Abdesselam, Rafik

Architecture of IT-enabled Capabilities and Multidimensional Data Analysis Methods: The Role of Cooperative Capabilities in local Markets - 2026.


69

What components constitute IT-enabled dynamic capabilities that drive a firm’s activities ? How do firms adapt their IT-enabled dynamic capabilities to accommodate turbulent and deglobalizing environments ? To answer these questions, this study empirically investigates the relationship between IT-enabled dynamic capabilities and cooperative capabilities in enhancing market performance. The paper scrutinizes the roles of dynamic and collaborative capabilities, as well as information systems (IS), in organizations and how these factors relate to firm activities. Following a literature review, hypotheses are formulated and tested using survey data from 1,448 firms. The study’s implications are then discussed. As firms operate in increasingly complex environments, it is imperative to understand how internal capabilities can be arranged to maximize performance. In the theoretical literature, dynamic capabilities are recognized as activity drivers, especially in the effective use of IS. However, this is often done without accounting for organizational diversity. In this paper, we adopt the IT-enabled dynamic capabilities view.
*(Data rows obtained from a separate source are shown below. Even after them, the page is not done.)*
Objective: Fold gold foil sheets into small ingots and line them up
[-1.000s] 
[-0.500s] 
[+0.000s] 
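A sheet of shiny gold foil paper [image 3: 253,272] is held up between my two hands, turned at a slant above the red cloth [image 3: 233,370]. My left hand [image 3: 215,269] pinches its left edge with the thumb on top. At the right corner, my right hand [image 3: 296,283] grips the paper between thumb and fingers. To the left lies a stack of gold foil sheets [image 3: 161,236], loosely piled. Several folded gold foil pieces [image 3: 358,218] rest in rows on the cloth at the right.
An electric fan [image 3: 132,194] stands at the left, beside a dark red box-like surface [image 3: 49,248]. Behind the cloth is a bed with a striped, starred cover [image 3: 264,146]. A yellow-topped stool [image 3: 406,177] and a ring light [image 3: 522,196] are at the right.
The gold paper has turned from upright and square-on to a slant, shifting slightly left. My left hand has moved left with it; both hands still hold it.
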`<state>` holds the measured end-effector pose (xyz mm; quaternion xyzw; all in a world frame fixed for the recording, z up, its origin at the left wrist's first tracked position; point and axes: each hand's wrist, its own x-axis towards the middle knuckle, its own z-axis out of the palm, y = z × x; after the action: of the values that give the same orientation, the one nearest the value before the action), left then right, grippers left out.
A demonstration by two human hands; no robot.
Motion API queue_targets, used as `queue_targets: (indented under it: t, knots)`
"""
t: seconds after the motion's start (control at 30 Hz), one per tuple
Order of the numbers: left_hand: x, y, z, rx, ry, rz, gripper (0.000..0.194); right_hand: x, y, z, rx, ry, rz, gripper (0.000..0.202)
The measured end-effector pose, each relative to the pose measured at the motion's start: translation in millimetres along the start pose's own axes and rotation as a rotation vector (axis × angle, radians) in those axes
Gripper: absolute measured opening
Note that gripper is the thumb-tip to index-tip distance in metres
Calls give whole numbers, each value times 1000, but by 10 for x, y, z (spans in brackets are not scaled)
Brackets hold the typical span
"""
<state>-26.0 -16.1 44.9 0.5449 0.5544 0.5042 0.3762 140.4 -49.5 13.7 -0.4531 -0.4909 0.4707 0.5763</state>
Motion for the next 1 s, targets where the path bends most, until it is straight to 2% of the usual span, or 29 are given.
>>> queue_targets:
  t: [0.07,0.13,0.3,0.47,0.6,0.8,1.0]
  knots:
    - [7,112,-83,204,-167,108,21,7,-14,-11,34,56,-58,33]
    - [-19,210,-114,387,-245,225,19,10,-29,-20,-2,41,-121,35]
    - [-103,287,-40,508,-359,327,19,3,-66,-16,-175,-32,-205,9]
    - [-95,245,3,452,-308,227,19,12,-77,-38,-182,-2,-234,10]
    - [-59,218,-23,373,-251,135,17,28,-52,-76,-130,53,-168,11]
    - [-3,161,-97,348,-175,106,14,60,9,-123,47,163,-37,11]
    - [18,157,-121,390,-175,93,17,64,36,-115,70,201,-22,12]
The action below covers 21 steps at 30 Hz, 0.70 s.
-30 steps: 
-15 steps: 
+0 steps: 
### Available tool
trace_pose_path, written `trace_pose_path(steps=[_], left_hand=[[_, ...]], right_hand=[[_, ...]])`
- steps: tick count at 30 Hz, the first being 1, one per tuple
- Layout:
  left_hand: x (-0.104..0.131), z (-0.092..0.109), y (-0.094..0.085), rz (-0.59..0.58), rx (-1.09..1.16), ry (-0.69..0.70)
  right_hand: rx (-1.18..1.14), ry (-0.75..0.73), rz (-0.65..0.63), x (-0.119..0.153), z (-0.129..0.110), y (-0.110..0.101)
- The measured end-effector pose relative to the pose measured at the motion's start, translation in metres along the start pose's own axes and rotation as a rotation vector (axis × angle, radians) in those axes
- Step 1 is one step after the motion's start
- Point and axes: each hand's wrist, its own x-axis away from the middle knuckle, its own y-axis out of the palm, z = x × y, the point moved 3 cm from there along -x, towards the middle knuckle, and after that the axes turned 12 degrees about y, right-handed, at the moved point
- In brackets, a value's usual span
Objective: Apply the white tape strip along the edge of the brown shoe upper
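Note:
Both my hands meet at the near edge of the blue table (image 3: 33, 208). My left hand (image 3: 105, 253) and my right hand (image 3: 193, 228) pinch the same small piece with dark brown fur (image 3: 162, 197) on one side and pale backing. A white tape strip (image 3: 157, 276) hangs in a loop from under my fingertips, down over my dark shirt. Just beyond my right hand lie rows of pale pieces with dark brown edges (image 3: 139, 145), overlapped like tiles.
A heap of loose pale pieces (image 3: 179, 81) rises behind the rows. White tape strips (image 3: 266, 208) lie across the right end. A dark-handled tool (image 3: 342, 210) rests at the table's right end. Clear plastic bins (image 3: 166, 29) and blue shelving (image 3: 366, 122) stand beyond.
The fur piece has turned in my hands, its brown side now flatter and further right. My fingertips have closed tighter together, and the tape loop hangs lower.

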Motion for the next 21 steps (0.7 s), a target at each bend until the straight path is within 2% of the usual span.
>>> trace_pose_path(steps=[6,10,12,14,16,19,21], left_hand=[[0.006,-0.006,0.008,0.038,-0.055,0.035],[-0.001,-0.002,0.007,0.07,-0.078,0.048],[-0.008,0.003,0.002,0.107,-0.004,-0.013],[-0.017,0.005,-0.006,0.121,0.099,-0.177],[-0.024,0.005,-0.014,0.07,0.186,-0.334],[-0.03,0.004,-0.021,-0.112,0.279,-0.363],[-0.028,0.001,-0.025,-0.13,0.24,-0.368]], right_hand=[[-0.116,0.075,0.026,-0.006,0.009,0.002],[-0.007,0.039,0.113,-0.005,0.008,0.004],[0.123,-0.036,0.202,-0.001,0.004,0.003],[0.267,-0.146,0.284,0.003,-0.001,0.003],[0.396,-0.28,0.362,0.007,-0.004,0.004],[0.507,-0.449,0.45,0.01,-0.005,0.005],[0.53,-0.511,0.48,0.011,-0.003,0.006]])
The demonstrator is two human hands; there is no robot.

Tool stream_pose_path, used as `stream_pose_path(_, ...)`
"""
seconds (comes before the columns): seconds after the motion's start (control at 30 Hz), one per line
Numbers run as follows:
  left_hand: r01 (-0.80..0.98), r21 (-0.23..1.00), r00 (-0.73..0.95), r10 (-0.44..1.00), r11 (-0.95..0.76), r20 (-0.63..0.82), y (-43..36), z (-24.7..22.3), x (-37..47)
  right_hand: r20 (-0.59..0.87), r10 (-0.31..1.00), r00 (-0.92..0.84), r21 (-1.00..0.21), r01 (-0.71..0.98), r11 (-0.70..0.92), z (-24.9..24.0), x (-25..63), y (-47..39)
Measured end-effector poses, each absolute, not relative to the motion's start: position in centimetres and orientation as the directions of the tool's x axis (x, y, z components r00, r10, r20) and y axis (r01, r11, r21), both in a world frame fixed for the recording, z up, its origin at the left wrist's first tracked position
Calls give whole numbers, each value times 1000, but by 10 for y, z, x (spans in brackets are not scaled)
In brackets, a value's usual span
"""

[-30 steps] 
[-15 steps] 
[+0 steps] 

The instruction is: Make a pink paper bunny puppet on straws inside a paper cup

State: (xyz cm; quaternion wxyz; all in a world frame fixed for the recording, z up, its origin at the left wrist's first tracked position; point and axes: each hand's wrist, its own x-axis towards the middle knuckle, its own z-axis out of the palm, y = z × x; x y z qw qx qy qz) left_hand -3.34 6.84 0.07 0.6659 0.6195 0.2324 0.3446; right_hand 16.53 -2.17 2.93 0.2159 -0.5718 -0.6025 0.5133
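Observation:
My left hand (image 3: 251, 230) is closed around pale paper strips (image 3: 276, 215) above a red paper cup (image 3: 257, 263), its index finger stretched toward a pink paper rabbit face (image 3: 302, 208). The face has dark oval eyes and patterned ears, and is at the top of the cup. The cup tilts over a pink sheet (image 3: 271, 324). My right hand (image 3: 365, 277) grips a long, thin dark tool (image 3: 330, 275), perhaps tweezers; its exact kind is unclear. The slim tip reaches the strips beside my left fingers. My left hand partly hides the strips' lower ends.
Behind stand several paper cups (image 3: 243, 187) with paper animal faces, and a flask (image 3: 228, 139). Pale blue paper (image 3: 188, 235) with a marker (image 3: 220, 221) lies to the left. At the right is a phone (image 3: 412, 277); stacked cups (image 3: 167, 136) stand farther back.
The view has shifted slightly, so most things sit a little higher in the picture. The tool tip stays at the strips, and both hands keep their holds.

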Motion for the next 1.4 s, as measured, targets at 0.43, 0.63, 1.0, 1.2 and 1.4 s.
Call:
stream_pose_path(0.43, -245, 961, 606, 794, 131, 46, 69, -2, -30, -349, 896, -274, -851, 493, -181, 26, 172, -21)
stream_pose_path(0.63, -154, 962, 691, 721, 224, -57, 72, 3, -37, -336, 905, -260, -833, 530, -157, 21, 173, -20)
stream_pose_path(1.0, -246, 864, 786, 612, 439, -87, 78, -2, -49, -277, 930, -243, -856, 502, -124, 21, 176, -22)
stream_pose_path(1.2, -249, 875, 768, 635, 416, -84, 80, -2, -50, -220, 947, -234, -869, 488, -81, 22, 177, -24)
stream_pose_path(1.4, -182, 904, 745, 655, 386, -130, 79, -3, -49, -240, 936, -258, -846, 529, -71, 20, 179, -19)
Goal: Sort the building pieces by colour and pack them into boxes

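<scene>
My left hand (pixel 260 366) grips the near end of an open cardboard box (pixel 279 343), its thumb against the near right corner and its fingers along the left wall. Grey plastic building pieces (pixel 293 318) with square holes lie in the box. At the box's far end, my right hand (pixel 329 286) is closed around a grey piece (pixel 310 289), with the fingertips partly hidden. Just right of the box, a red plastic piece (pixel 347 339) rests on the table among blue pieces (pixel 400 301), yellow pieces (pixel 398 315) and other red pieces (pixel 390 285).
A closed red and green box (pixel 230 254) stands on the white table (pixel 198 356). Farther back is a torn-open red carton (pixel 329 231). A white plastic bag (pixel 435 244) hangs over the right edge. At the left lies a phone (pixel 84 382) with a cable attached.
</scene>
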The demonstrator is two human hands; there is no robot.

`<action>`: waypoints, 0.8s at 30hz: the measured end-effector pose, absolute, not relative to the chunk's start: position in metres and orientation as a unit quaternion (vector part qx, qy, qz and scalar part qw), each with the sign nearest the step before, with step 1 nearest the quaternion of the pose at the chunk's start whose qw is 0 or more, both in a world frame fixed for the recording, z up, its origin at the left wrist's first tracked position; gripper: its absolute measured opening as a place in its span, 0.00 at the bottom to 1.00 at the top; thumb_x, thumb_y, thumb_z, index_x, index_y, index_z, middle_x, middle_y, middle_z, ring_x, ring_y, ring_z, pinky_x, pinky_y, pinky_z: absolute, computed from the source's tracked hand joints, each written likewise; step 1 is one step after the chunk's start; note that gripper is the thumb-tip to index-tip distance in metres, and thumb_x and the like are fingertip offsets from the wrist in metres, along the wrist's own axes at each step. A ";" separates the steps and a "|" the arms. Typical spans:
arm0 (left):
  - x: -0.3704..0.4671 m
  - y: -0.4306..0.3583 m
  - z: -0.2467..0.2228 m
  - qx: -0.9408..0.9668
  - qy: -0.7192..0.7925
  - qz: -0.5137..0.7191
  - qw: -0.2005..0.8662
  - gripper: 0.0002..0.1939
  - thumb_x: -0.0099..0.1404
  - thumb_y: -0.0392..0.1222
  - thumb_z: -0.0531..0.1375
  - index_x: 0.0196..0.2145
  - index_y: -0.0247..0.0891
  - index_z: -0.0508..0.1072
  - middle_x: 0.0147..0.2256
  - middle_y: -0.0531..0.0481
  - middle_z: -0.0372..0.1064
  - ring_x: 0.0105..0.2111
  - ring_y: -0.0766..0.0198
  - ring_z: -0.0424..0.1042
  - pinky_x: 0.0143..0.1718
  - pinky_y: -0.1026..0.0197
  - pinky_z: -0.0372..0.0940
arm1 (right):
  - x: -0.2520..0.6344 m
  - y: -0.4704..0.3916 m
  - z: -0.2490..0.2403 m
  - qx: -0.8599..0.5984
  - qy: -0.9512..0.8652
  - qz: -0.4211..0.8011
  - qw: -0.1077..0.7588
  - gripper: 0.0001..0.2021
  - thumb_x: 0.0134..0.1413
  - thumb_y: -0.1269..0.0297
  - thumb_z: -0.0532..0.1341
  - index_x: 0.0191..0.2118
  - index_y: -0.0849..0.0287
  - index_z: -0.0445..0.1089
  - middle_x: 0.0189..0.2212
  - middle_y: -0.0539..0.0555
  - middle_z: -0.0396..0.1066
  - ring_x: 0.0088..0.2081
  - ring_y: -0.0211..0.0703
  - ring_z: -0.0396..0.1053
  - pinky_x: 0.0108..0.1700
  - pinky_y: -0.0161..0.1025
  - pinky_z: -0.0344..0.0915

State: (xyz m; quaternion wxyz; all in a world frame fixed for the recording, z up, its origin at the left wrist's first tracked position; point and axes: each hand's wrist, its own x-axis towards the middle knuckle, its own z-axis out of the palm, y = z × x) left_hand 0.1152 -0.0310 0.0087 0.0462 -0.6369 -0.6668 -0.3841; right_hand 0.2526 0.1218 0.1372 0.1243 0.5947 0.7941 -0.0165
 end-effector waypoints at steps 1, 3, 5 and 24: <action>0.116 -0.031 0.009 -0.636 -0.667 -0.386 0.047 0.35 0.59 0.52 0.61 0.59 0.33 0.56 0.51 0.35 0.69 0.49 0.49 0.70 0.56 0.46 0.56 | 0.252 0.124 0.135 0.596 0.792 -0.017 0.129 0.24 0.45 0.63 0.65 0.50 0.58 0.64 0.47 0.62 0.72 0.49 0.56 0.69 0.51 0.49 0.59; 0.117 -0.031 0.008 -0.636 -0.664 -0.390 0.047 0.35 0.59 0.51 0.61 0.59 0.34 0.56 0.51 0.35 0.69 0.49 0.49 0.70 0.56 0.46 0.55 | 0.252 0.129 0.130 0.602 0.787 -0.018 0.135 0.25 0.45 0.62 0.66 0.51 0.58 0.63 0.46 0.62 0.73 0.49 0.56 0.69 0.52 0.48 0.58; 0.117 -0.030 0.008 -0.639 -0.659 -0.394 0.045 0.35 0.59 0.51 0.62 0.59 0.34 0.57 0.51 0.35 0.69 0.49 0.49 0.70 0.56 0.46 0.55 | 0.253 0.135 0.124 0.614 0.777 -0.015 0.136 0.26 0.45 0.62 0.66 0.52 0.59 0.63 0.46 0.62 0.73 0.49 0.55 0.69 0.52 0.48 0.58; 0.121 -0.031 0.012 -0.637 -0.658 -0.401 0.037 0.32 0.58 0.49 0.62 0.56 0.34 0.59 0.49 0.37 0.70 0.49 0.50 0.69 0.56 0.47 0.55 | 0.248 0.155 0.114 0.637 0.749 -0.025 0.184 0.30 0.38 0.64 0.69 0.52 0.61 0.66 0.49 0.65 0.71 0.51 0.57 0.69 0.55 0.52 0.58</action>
Our contributions are twofold: Firstly, we reveal heterogeneity among companies, contrasting local firms with strong collaborative capabilities against internationally influential companies that exhibit a high level of dynamic capabilities. Secondly, we demonstrate that local firms build performance not by relying on IS, but rather through mobilizing collaborative capabilities. Multidimensional data analysis methods are used to develop a typology of companies based on their performance. Four performance profiles are proposed and then elucidated using a discriminant model with dynamic capabilities, IS, and collaborative capabilities as explanatory variables.